Decoder. In the decoder, we start from the feature \(F_{LR}^{\frac{H}{8}\times {\frac{W}{8}}}\) and process it with a convolution and a residual block. Then it is up-sampled and concatenated with \(F_{LR}^{\frac{H}{4}\times {\frac{W}{4}}}\), and then feed to a convolution to further incorporate the both information. Next, the incorporated feature is fed to the Fusion module along with \(Texture^{\frac{H}{4}\times {\frac{W}{4}}}\), to produce the fused feature at \(\frac{H}{4}\times {\frac{W}{4}}\) scale, denoted as \(Fused^{\frac{H}{4}\times {\frac{W}{4}}}\). \(Fused^{\frac{H}{4}\times {\frac{W}{4}}}\) is then up-sampled and feed to Fusion along with \(Texture^{\frac{H}{2}\times {\frac{W}{2}}}\), generating \(Fused^{\frac{H}{2}\times {\frac{W}{2}}}\). Similarly, \(Fused^{\frac{H}{2}\times {\frac{W}{2}}}\) is up-sampled and feed to Fusion along with \(Texture^{H\times W}\), generating \(Fused^{H\times W}\). Finally, \(Fused^{H\times W}\) is processed with a \(1\times 1\) convolution to generate SR.
In the Fusion module, following [13], the texture feature Texture and input feature \(F_{LR}\) are first fed to Spatial Adaptation Module (SAM), a learnable structure ensuring the distributions of Texture consistent with \(F_{LR}\), as shown in Fig. 2(d). The corrected texture feature is then concatenated with the input feature \(F_{LR}\) and further incorporated via a convolution and a residual block, as shown in Fig. 2(c).
Loss Function. For simplicity and without loss of generality, \(L_1\) loss between the restored SR and ground-truth is employed as the overall reconstruction loss.
3 Experiments
Datasets and Baselines. We evaluated our approach on two datasets: 1) fastMRI, one of the largest open-access MRI datasets. Following the settings of SANet [10, 11], 227 and 24 pairs of PD and FS-PDWI volumes are selected for training and validation, respectively. 2) M4Raw, a publicly available dataset including multi-channel k-space and single-repetition images from 183 participants, where each individual haves multiple volumes for T1-weighted, T2-weighted and FLAIR contrasts [18]. 128 individuals/6912 slices are selected for training and 30 individuals/1620 slices are reserved for validation. Specifically, T1-weighted images are used as reference images to guide T2-weighted images. To generate the LR images, we first converted the original image to k-space and cropped the central low-frequency region. For down-sampling factors of 2\(\times \) and 4\(\times \), we kept the central 25% and 6.25% values in k-space, respectively, and then transformed them back into the image domain using an inverse Fourier transform. The proposed method is compared with SwinIR [7], ELAN [8], SANet (the journal version of MINet) [11], TTSR [12], and MASA [13].
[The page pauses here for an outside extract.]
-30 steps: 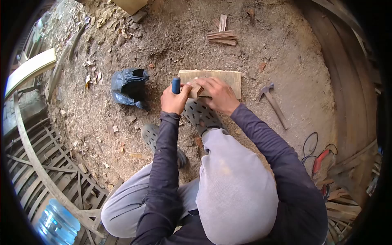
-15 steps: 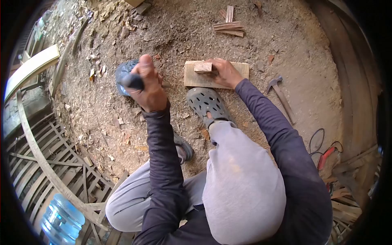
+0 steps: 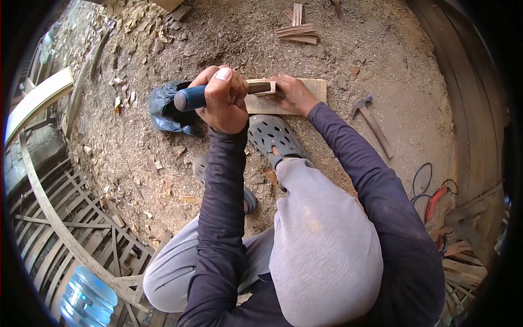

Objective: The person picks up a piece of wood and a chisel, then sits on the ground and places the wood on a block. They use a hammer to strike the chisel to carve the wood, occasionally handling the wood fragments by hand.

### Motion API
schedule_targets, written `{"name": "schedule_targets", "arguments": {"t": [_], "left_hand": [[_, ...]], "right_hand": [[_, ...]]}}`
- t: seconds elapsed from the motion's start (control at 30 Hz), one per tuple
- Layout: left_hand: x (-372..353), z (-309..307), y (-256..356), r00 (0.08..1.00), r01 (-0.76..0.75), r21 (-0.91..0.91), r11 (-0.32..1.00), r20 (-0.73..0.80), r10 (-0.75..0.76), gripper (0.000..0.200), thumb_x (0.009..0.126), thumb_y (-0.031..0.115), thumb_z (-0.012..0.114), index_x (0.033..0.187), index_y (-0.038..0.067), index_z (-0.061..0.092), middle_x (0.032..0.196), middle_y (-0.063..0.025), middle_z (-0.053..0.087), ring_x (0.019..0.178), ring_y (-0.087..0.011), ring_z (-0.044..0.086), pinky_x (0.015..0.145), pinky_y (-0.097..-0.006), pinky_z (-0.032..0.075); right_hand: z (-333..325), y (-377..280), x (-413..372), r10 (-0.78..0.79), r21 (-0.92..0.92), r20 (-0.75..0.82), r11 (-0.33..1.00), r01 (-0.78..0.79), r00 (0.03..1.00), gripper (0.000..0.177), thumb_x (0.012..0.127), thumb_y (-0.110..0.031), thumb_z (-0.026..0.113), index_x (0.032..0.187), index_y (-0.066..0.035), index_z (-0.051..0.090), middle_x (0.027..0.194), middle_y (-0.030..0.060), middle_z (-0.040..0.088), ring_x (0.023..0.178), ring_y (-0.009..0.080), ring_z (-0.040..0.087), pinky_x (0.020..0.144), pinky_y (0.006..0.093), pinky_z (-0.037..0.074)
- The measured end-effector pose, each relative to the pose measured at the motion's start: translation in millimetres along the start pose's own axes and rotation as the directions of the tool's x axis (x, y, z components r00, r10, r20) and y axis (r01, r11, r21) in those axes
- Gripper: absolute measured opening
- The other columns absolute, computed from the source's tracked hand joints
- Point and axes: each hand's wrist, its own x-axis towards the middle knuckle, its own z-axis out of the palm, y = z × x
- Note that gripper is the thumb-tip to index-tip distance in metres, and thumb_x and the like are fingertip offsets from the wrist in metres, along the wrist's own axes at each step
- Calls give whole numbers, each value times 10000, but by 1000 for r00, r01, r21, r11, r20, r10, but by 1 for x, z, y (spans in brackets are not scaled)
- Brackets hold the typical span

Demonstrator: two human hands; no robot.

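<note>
My left hand (image 3: 222, 98) is closed round a tool with a blue handle (image 3: 195, 98). Its dark, flat blade-like end (image 3: 258, 88) points right and overlaps the top of a small wood piece (image 3: 273, 87) in this view; its exact kind I cannot tell. My right hand (image 3: 296, 95) grips that piece from the right, fingers partly hidden behind it, over a flat pale board (image 3: 315, 87) on the ground. The toe of my grey clog (image 3: 272, 133) sits right at the board's near edge.
A blue plastic bag (image 3: 164, 109) lies left of the board. On the right rests a hammer (image 3: 373, 124), with a red-handled tool (image 3: 435, 203) nearer me. Split wood strips (image 3: 297, 34) lie ahead. A slatted wooden frame (image 3: 71, 229) and a water jug (image 3: 87, 297) are at left.
My left hand has swung right with the blue-handled tool, bringing it to the small wood piece. My right hand stays on the piece. The view has shifted slightly.
</note>
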Motion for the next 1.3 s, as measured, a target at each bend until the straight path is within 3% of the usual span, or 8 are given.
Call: {"name": "schedule_targets", "arguments": {"t": [0.43,0.53,0.73,0.87,0.9,0.97,1.17,1.3], "left_hand": [[-1,-5,-8,997,30,-114,993,75,-21,302,869,121,581,646,72,382,547,2,382,451,-75,312,436,-249,295],[-2,2,-9,999,2,7,1000,39,-2,271,868,148,536,666,123,357,531,18,321,403,-90,255,399,-255,274],[0,24,-14,985,-43,105,994,-164,60,210,878,170,596,735,64,484,539,12,360,414,-86,327,400,-246,293],[19,31,-10,996,13,217,976,85,-32,319,862,106,688,615,44,495,573,25,458,501,-72,441,464,-253,353],[25,29,-19,968,-179,310,934,226,111,326,868,86,676,605,37,488,566,39,443,505,-57,421,465,-252,335],[38,13,-34,844,-434,381,816,489,220,40,950,89,614,952,113,647,731,-11,486,551,-81,461,453,-240,368],[20,17,-20,987,-83,242,967,151,47,157,908,172,640,828,54,576,623,-12,447,481,-81,406,436,-239,330],[8,17,-13,998,-45,256,966,56,32,260,868,211,624,701,80,473,548,-14,442,444,-91,390,419,-245,303]], "right_hand": [[2,3,0,1,-4,12,1000,-1,1000,416,817,-212,795,1141,-30,608,928,179,666,917,362,656,817,448,539],[2,4,0,-17,-15,3,1000,17,1000,417,815,-201,793,1150,-39,604,925,179,664,914,363,655,816,447,538],[3,6,0,0,-37,22,999,1,1000,407,810,-153,771,1159,-46,592,909,175,664,893,363,656,811,448,534],[-1,2,1,-12,-25,23,1000,12,1000,383,800,-139,768,1129,-46,594,895,173,664,884,364,657,808,450,532],[-5,-2,1,10,-12,31,1000,-9,999,379,798,-141,770,1122,-46,596,893,172,665,884,363,659,807,449,532],[-11,-11,2,50,14,46,999,-51,998,373,794,-145,776,1108,-46,600,888,171,667,884,361,661,807,449,532],[-4,-4,3,29,1,18,1000,-29,999,374,813,-200,789,1112,-62,613,907,161,680,889,361,665,806,452,533],[-7,-9,2,29,25,18,999,-30,999,391,821,-199,785,1148,-58,626,949,163,678,899,360,666,810,436,533]]}}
Implementation Details. All the experiments were conducted using Adam optimizer for 50 epochs with a batch size of 4 on 8 Nvidia P40 GPUs. The initial learning rate for SANet was set to \(4\times 10^{-5}\) according to [11], and \(2\times 10^{-4}\) for the other methods. The learning rate was decayed by a factor of 0.1 for the last 10 epochs. The performance was evaluated for enlargement factors of \(2\times \) and \(4\times \) in terms of PNSR and SSIM.
Quantitative Results. The quantitative results are summarized in Table 1. The proposed method achieves the best performance across all datasets for both single image super-resolution (SISR) and multi-contrast super-resultion (MCSR). Specifically, our LR-guided DCAMSR version surpasses state-of-the-art methods such as ELAN and SwinIR in SISR, and even outperforms SANet (a MCSR method). Among the MCSR methods, neither SANet, TTSR or MASA achieves better results than the proposed method. In particular, the PSNR for MASA is even 0.18 dB lower than our SISR version of DCAMSR at 4\(\times \) enlargement on M4Raw dataset. We attribute this performance margin to the difficulty of texture transformers in extracting similar texture features between Ref and Ref\(_{\downarrow \uparrow }\). Despite the increased difficulty of super-resolution at 4\(\times \) enlargement, our model still outperforms other methods, demonstrating the powerful texture transfer ability of the proposed DCA mechanism.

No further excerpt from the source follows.